§ **PROBLEM TO SOLVE**
Report each line of the data that has "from" somewhere in it.

§ **DATASET EXTRACT**

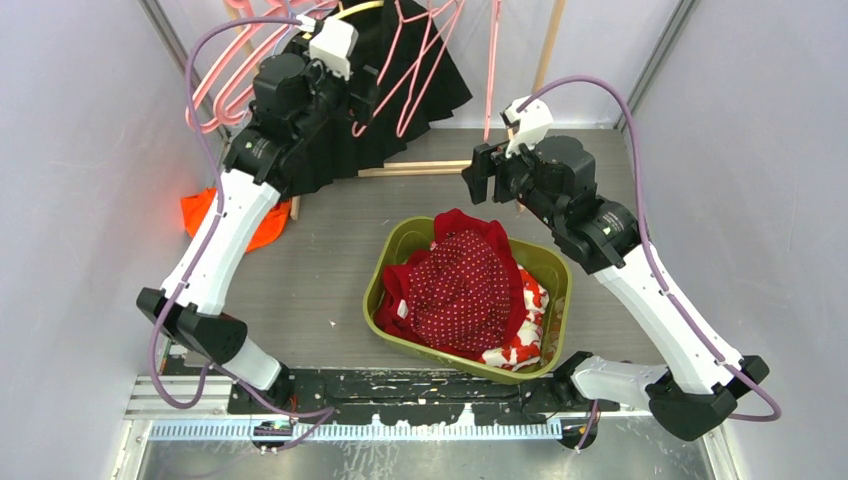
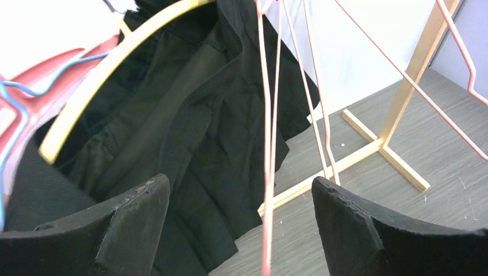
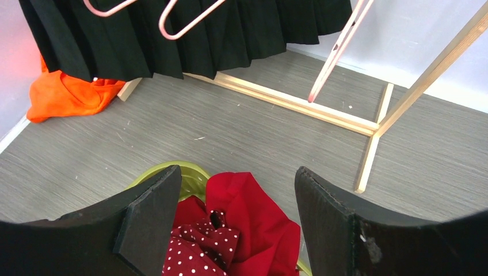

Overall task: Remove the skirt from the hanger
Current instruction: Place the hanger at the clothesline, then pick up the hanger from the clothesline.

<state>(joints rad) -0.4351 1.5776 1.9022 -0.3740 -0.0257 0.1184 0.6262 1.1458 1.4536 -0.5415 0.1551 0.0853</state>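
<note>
— At the back left of the table, can you see the skirt?
— Yes. I have the black pleated skirt (image 1: 440, 95) hanging at the rack, its hem near the wooden base rail (image 1: 420, 167). On my left wrist camera a yellow hanger (image 2: 124, 50) curves across the waistband, so it is not off yet.
— Where is your left gripper?
— The left gripper (image 2: 239, 187) is raised right in front of the skirt, jaws spread apart, holding nothing. One of the pink wire hangers (image 2: 267, 144) hangs down through the gap between the fingers; I cannot tell whether it touches them.
— And the right?
— The right gripper (image 3: 236, 178) hovers over the far rim of the olive-green basket (image 1: 385, 260), jaws parted too and empty. Below it a red polka-dot garment (image 1: 465, 280) lies heaped in the basket.
— Anything else on the table?
— An orange cloth (image 1: 200, 210) lies crumpled on the tabletop at the left, beside the rack's foot and near the skirt's left edge.
</note>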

§ **YOUR RESPONSE**
Overall task: Remove the skirt from the hanger
Current instruction: Place the hanger at the clothesline, then pick up the hanger from the clothesline.

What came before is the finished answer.